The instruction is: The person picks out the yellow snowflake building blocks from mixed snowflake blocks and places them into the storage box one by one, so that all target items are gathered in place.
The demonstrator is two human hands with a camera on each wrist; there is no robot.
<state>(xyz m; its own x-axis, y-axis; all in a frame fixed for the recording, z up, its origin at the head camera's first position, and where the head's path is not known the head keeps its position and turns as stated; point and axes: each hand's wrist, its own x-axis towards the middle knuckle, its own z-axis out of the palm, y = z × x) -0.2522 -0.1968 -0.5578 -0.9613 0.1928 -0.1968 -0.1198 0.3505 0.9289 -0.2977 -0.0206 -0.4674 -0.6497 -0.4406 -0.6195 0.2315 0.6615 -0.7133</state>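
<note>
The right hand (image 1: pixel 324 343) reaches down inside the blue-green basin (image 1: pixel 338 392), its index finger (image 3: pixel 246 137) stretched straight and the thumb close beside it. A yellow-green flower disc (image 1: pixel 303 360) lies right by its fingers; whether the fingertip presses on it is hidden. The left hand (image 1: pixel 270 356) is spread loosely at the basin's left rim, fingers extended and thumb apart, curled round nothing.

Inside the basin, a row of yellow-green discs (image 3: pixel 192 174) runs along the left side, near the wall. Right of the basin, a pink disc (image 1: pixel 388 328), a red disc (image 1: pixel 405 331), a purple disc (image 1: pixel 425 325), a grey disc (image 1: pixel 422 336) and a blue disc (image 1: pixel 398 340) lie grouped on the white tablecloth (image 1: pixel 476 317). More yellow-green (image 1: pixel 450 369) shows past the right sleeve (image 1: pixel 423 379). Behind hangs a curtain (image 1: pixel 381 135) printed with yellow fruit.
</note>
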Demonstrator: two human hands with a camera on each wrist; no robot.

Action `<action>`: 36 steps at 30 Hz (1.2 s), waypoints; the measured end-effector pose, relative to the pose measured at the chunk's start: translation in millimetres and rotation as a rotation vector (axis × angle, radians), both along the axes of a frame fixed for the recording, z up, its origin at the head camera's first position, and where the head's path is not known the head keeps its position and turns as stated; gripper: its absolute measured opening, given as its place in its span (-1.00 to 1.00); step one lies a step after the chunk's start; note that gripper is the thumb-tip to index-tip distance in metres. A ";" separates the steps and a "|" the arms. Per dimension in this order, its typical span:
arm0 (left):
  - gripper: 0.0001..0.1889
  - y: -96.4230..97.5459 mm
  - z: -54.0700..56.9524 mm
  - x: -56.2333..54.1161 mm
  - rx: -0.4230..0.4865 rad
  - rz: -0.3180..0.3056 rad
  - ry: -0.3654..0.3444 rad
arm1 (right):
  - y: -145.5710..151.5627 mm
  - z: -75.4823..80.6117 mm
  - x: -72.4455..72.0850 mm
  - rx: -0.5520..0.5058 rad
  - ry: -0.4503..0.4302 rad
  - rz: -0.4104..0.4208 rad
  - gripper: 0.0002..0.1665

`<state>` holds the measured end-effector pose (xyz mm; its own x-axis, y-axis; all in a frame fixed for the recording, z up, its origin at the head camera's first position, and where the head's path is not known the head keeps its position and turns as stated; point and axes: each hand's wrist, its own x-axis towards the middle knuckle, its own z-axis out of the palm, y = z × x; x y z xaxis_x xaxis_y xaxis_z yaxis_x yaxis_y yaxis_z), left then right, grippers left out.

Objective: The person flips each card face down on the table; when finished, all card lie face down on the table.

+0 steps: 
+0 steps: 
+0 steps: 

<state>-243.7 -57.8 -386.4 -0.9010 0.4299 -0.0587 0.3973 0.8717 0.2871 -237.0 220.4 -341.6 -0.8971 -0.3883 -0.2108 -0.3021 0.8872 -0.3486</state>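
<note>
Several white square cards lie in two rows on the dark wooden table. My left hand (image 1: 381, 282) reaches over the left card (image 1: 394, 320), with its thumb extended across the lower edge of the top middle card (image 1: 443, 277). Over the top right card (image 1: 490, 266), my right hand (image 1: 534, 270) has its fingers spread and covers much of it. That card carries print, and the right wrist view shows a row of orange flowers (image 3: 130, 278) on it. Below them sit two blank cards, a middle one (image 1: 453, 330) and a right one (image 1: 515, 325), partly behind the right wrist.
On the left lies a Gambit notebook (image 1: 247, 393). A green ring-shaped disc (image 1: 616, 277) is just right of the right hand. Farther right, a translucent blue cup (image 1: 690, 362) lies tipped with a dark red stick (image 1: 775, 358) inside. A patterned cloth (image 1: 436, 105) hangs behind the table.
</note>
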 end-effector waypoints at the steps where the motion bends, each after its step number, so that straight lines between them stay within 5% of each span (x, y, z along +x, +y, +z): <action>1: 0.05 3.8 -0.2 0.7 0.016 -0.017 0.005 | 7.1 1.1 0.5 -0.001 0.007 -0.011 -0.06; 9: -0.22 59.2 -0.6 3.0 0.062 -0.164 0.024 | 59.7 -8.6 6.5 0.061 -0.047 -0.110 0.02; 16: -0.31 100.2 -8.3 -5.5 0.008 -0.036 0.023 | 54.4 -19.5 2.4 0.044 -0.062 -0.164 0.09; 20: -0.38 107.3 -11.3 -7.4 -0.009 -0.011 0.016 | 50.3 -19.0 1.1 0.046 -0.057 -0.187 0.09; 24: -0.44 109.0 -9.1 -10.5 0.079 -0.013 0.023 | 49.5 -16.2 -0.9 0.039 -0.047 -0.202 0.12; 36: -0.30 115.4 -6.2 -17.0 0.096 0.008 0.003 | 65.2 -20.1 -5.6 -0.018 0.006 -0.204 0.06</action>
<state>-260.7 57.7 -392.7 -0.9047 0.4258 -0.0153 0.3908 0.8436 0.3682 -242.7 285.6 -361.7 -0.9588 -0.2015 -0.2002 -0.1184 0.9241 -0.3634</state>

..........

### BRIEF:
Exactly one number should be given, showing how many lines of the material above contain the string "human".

### OUTPUT BELOW:
2